— What this task involves —
Starting at the line that contains "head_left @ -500" and stopping after the line that contains "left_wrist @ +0", transcribe the listing below exactly; do not include any pictures.

— Given data —
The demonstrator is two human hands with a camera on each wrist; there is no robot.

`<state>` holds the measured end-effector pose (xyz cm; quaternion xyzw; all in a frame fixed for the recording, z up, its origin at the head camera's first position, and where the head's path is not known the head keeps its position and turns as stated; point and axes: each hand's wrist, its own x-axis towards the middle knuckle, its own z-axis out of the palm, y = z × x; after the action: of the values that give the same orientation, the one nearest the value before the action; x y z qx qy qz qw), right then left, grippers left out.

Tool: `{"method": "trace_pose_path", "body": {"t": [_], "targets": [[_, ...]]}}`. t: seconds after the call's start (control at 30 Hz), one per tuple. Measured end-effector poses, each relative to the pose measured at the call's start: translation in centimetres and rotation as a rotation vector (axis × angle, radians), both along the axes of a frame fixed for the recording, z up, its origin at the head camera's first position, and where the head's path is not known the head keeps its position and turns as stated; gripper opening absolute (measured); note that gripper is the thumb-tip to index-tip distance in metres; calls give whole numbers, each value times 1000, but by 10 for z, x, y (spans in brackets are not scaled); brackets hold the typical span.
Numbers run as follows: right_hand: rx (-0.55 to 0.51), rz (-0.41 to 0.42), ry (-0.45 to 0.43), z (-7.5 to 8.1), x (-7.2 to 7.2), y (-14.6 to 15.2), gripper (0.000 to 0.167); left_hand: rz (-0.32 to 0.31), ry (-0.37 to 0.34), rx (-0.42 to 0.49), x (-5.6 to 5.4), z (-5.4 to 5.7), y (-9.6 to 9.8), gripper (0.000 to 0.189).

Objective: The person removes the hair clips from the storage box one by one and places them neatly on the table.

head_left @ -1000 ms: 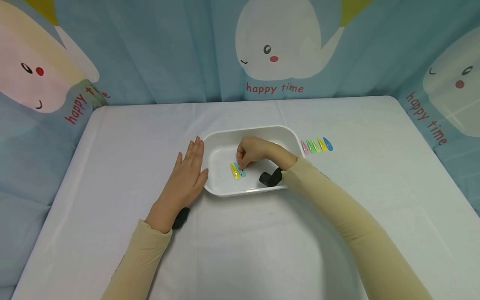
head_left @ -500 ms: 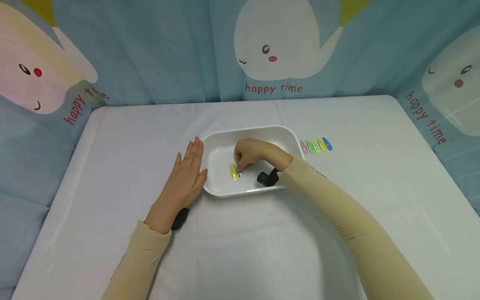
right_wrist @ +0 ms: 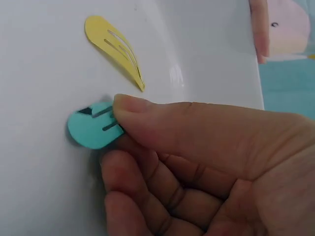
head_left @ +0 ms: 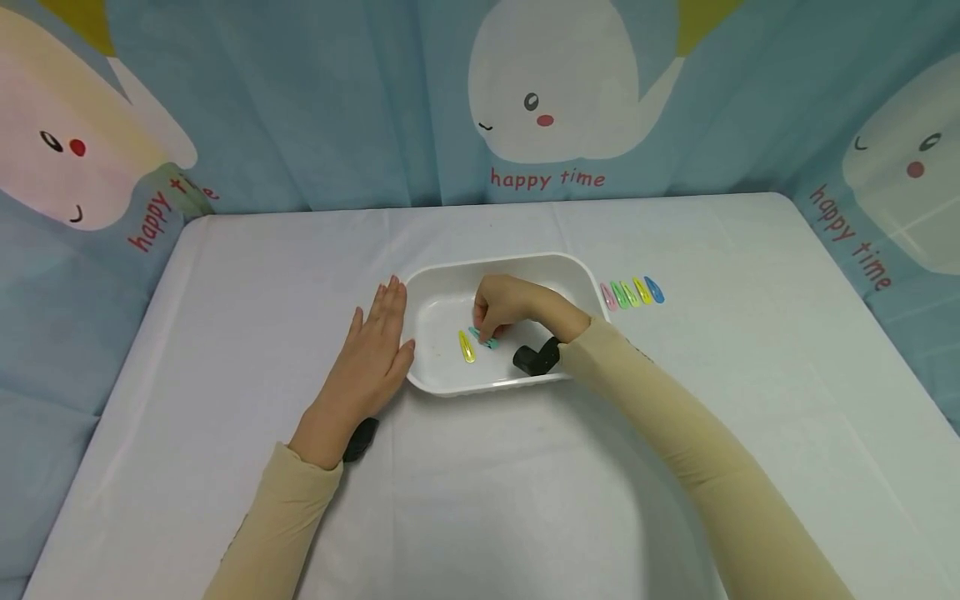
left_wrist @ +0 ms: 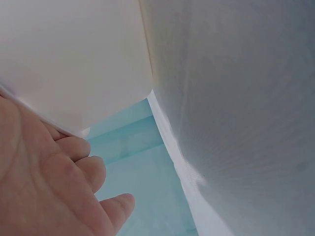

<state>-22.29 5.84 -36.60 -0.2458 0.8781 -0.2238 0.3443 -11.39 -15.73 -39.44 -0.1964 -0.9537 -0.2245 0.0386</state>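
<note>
My right hand [head_left: 504,305] reaches into a white tray [head_left: 442,388], and its thumb and fingers pinch a turquoise snap hair clip [right_wrist: 93,129], close over the tray floor. A yellow snap hair clip [head_left: 467,347] lies just left of it; the right wrist view shows this yellow clip [right_wrist: 114,49] flat on the tray bottom. With fingers straight and together, my left hand [head_left: 369,350] rests along the tray's left rim. The left wrist view has the left hand [left_wrist: 54,172] against the tray's outer wall [left_wrist: 74,64].
To the right of the tray, several hair clips [head_left: 632,291] in pink, green, yellow and blue lie in a row on the white tablecloth [head_left: 480,500]. A blue curtain [head_left: 360,108] with printed whales hangs behind the table. Black wrist cameras sit at both wrists.
The turquoise clip, earlier beside the yellow one on the tray floor, has turned and shifted slightly right in my right hand's pinch. My left hand stays at the rim.
</note>
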Motion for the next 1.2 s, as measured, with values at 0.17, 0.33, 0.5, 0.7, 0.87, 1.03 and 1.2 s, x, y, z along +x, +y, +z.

— Exercise response —
head_left @ -500 ms: 
right_wrist @ +0 ms: 
head_left @ +0 ms: 
left_wrist @ +0 ms: 

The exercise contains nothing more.